If pictures appear in the lines below, skip them and copy exactly the lines from the one containing "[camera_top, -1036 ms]" through the one containing "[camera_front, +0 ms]", and nothing else.

◆ ◆ ◆ ◆ ◆ ◆ ◆

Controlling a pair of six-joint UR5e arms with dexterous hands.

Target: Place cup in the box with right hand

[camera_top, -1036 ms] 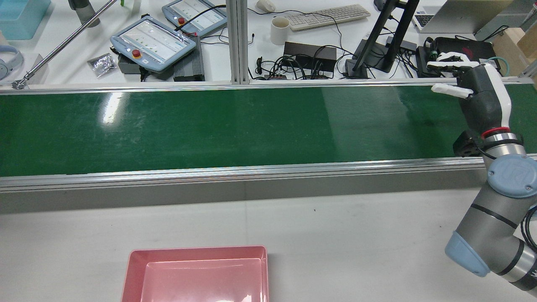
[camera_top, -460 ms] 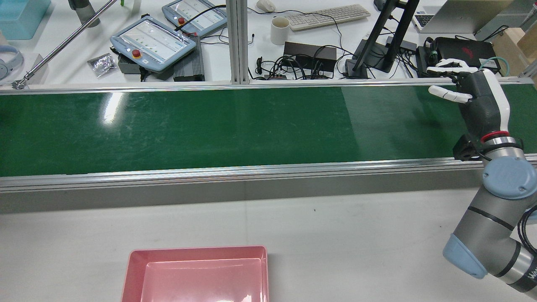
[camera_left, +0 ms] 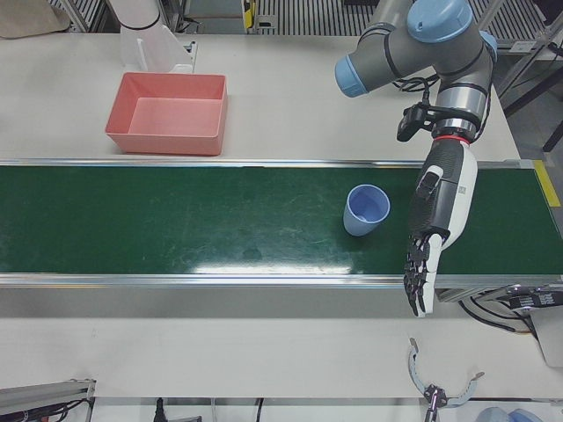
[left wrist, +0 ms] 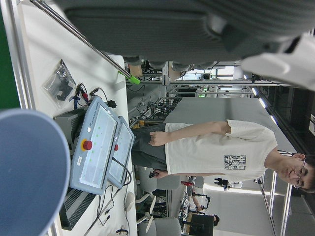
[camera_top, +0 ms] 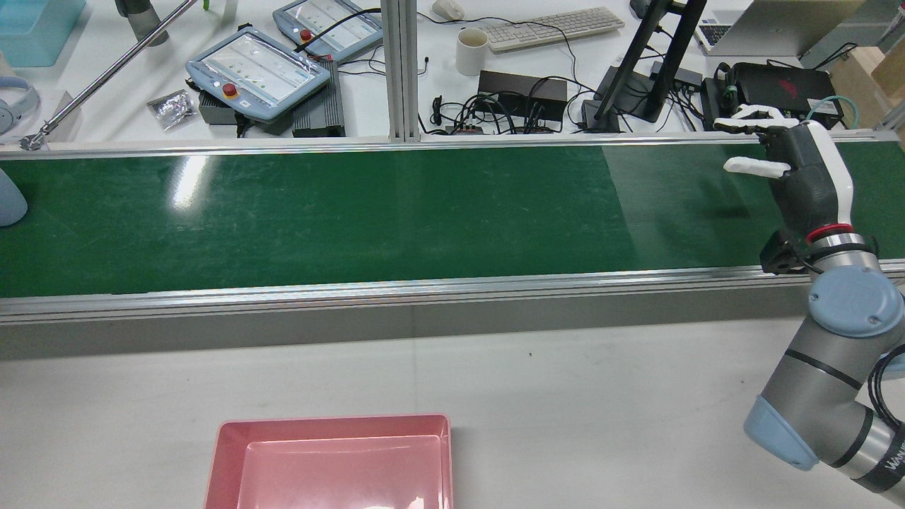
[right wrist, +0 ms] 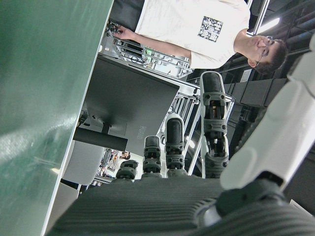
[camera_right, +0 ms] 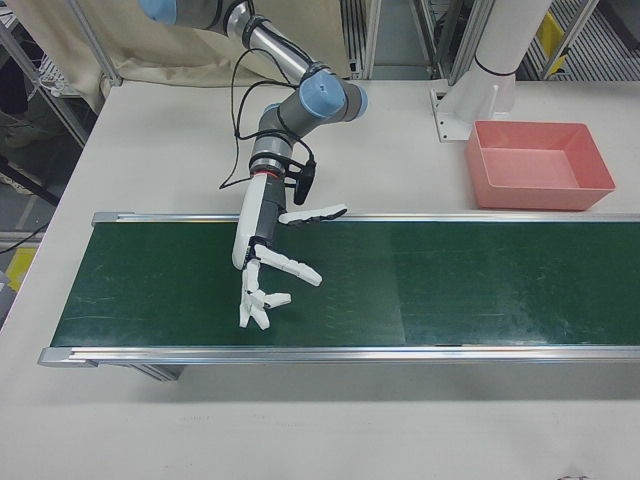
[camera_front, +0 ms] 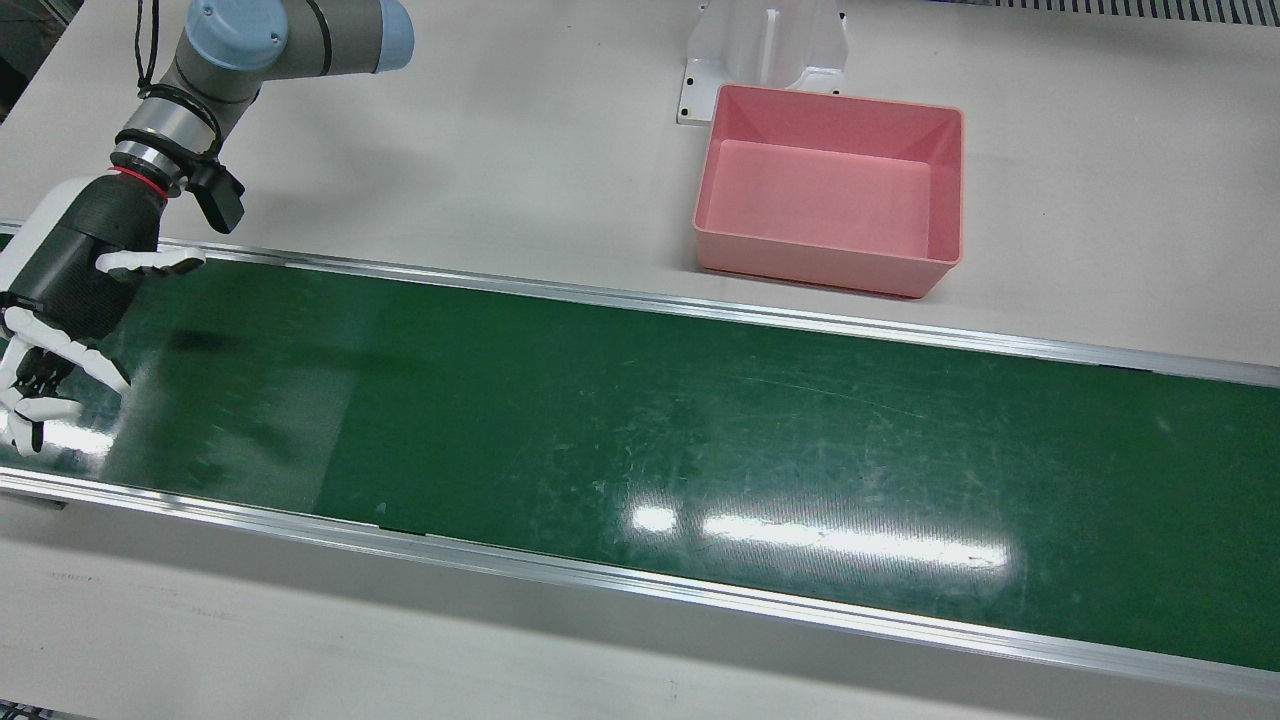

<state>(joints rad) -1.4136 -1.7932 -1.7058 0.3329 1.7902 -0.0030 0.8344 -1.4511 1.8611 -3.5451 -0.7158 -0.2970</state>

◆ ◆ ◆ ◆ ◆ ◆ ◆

- **Solution**:
[camera_top, -1036 ms] 
[camera_top, -460 ms] 
[camera_left, +0 ms] 
[left wrist, +0 ms] 
[camera_top, +0 ms] 
[right wrist, +0 ms] 
[camera_right, +0 ms] 
[camera_front, +0 ms] 

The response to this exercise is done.